Entries taken from a collection:
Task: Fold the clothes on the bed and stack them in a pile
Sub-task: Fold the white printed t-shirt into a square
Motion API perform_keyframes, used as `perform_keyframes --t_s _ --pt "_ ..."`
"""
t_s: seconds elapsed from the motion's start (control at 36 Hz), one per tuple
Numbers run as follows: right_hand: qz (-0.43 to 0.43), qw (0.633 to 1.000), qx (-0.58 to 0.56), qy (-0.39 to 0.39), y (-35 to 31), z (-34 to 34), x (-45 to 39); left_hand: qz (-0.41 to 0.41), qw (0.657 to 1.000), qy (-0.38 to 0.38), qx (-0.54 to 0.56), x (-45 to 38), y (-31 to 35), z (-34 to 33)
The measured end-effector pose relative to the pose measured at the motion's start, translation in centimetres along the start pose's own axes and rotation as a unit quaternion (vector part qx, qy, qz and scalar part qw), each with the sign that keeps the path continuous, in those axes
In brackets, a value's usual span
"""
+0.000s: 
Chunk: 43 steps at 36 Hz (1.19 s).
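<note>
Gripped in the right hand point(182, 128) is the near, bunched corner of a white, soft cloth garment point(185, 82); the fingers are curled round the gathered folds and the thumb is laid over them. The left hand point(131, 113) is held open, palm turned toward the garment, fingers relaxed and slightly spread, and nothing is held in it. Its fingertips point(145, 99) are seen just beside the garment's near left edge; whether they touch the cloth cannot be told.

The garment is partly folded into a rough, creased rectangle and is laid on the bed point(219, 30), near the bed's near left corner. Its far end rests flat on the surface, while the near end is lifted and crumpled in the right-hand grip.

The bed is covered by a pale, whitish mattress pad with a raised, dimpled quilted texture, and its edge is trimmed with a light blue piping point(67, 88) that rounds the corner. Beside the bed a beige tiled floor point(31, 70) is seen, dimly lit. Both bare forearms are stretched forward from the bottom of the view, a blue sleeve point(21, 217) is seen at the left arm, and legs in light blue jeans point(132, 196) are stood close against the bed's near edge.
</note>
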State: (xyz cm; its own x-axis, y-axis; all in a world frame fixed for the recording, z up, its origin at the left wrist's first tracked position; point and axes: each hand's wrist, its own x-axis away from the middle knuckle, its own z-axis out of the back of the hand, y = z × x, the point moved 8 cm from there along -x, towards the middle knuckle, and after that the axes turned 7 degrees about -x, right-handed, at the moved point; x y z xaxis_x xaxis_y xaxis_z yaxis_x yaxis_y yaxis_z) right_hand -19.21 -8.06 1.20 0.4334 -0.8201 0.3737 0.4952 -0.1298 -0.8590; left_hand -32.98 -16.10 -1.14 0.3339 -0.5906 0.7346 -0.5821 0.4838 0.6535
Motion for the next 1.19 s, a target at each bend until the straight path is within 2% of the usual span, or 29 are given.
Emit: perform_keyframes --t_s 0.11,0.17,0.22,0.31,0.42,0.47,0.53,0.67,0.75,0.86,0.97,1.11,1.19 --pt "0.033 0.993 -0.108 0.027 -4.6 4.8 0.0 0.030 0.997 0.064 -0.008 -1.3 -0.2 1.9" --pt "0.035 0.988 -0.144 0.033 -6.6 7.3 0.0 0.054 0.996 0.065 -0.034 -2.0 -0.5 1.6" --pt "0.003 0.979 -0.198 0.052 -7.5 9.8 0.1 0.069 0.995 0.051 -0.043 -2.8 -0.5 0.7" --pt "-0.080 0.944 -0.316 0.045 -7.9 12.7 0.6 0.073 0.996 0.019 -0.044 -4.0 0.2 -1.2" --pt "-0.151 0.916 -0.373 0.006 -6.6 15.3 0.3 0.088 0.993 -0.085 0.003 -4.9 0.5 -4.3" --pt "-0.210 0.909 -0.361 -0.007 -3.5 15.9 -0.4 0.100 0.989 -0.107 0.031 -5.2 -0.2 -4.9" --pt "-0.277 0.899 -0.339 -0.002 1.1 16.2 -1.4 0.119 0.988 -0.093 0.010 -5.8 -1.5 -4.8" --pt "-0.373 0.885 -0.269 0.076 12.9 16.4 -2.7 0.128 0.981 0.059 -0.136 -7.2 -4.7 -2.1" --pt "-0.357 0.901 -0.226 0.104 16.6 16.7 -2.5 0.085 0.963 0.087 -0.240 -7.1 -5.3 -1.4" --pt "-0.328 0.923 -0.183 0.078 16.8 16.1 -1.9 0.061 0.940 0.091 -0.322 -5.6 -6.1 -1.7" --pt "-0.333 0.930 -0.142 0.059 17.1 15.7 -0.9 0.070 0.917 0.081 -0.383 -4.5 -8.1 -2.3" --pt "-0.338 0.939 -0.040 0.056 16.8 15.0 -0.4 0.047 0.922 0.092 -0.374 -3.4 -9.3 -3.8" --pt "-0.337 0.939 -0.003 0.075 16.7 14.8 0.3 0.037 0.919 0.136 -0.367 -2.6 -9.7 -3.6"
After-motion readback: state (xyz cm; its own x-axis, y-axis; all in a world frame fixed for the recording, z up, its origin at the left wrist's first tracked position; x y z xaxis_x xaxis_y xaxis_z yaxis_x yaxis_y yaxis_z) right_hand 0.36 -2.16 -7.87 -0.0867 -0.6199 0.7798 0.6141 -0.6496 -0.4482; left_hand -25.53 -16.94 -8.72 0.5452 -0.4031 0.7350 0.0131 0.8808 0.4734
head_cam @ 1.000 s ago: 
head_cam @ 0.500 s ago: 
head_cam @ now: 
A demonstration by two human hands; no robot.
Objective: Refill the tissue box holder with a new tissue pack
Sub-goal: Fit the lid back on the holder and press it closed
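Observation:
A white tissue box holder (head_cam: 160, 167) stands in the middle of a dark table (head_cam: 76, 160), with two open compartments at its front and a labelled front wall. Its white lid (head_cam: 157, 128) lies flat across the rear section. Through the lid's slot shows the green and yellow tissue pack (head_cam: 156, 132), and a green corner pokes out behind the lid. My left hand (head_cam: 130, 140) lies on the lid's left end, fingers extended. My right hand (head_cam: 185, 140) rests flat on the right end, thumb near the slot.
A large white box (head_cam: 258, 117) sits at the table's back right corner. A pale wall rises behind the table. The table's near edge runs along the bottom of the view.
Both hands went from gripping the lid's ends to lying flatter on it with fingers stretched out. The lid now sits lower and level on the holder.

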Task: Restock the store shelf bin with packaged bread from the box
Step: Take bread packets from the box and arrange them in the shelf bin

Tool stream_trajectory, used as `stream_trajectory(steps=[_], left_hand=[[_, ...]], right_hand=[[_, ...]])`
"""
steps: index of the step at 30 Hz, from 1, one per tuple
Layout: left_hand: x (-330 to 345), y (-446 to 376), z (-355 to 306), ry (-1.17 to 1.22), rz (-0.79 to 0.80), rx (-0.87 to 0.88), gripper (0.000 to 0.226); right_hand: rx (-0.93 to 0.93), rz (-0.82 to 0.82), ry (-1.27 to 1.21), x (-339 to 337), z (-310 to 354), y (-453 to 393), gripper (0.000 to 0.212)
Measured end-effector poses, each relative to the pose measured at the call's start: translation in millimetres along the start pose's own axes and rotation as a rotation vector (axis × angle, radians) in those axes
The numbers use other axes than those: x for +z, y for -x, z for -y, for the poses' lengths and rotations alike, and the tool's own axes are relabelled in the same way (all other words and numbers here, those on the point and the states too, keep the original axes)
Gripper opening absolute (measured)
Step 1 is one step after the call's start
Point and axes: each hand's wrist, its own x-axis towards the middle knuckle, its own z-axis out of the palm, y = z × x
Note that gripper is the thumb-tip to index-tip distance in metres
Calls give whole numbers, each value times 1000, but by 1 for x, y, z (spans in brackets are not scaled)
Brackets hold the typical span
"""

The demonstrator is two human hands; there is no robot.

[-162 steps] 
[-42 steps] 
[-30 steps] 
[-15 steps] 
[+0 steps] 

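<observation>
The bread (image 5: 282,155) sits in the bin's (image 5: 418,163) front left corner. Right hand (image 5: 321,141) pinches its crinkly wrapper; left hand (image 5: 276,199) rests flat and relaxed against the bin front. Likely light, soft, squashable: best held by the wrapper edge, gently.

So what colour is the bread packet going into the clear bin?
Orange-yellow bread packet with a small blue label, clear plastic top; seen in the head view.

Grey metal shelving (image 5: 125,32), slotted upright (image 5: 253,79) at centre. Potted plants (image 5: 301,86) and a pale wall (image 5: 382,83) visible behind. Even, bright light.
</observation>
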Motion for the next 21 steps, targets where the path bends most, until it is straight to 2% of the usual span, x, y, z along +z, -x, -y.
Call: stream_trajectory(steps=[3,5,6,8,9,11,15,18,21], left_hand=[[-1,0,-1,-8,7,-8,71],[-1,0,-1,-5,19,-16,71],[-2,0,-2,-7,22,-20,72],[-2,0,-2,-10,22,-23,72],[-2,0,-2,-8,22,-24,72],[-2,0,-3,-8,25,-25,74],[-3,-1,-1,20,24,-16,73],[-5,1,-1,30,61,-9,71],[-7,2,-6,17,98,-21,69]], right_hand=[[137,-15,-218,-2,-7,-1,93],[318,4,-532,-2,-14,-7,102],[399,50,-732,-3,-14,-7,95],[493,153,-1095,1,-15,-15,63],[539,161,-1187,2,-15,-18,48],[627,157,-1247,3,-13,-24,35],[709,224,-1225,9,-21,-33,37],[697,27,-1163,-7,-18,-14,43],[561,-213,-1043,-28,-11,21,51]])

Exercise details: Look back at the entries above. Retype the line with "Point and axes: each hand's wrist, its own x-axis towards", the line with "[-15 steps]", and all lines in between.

Result:
Point and axes: each hand's wrist, its own x-axis towards the middle knuckle, its own z-axis out of the palm, y = z × x
Note that gripper is the thumb-tip to index-tip distance in metres
Calls give whole numbers, each value times 1000, but by 1 for x, y, z (spans in brackets are not scaled)
Brackets hold the typical span
"""

The demonstrator is two human hands; there is no robot.

[-162 steps] 
[-42 steps] 
[-30 steps] 
[-15 steps] 

With this, the exercise is done.